Artificial Intelligence Study Shows Why Deep Learning Is Suited for Neuroscience

Artificial Intelligence Study Shows Why Deep Learning Is Suited for Neuroscience

Cami Rosso 01/06/2021
Artificial Intelligence Study Shows Why Deep Learning Is Suited for Neuroscience

In brain research, deep learning outperforms standard machine learning.

In the realm of artificial intelligence (AI), not all machine learning approaches are considered equal. This is an important consideration in fields such as neuroscience, medicine, biotechnology, life sciences, health care, genomics, pharmaceuticals, and other industries where accuracy may directly impact human health and safety. What type of machine learning best suits neuroimaging and the study of the brain?

In a new study published earlier this month in Nature Communications, researchers at Georgia State University show the advantages of deep learning (DL) over standard machine learning (SML) in brain research.

“Our findings highlight the presence of nonlinearities in neuroimaging data that DL can exploit to generate superior task-discriminative representations for characterizing the human brain,” wrote the paper’s lead author Anees Abrol along with Sergey Plis, Vince Calhoun, Yuhui Du, Rogers Silva, Mustafa Salman, and Zening Fu. 

In standard machine learning, predictions are a result of processing prediction functions via inference rules, and the decision boundaries are determined in the “native, kernel-transformed, or feature-engineered input spaces.” According to the researchers, this is a limiting factor in projects requiring modeling of complex brain data. Additionally, a preliminary preprocessing step used to boost the performance of standard machine learning is to decrease the dimensionality of the input space either through feature extraction, or feature selection of variables that present the data. 

On the other hand, deep learning has the capability of learning representations and can learn from the data with minimal or no preliminary preprocessing step. Deep learning, a subset of AI machine learning, has a design that is somewhat inspired by the human brain. The depth in deep learning refers to the many hidden layers of algorithms in between the input and output layer in its artificial neural network­­­. The neural network layers contain computational nodes that are analogous to biological neurons. 
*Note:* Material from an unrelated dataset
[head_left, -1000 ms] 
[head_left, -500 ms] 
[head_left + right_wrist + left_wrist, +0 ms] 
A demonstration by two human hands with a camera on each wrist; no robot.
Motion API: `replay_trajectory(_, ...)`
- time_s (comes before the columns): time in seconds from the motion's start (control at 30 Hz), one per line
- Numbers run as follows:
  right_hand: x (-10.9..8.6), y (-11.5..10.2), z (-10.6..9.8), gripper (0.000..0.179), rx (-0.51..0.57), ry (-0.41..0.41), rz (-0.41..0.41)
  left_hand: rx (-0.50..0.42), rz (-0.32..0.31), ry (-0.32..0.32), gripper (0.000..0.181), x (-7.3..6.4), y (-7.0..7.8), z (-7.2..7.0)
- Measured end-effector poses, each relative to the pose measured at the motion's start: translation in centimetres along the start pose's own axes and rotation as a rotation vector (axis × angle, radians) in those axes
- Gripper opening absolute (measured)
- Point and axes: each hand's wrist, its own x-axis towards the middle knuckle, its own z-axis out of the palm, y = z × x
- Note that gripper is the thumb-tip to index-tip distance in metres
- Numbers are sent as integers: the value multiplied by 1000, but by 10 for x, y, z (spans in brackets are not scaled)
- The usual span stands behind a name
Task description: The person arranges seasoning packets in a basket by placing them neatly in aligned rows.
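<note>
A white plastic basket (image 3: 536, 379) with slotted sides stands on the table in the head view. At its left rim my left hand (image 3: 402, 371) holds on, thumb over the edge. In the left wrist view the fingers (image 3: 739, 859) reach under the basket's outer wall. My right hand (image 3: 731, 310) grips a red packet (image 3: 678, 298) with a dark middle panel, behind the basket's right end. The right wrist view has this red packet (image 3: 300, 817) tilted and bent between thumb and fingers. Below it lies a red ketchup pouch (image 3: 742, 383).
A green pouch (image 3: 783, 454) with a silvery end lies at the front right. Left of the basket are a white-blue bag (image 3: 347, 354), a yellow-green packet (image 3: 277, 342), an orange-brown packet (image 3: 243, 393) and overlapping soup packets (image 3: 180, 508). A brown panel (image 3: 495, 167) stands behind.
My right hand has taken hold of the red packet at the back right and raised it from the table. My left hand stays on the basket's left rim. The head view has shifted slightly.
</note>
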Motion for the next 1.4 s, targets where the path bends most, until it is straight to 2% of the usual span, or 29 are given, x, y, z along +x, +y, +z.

The researchers compared the performance of multiple classification and regression tasks between standard machine learning and deep learning approaches with structural MRI data of over 12,000 subjects from the UK Biobank and over 800 subjects from Alzheimer’s Disease Neuroimaging Initiative (ADNI) repository. 

The standard machine learning models were trained and tested on gray matter features that have been reduced by three separate ways (Univariate Feature Selection, Gaussian Random Projection, and Recursive Feature Elimination) and two deep learning models (variants of three-dimensional convoluted neural networks of Alex Net) were trained on the unreduced input space of three-dimensional gray matter maps.

Then the team compared deep learning and standard machine learning on a classification task for age and gender. They tested two nonlinear deep learning models, and six standard linear and nonlinear models machine learning methods— support vector machine (SVM) with a linear kernel, SVM with a polynomial, radial-basis function, linear discriminant analysis, sigmoidal kernels, and logistic regression. According to the researchers, they observed that two deep learning models “significantly outperformed” the standard machine learning models.

“Results show that if trained following prevalent DL practices, DL methods have the potential to scale particularly well and substantially improve compared to SML methods, while also presenting a lower asymptotic complexity in relative computational time, despite being more complex,” wrote the researchers. “We also demonstrate that DL embeddings span comprehensible task-specific projection spectra and that DL consistently localizes task-discriminative brain biomarkers.”

Copyright © 2021 Cami Rosso All rights reserved.

A version of this article first appeared on Psychology Today.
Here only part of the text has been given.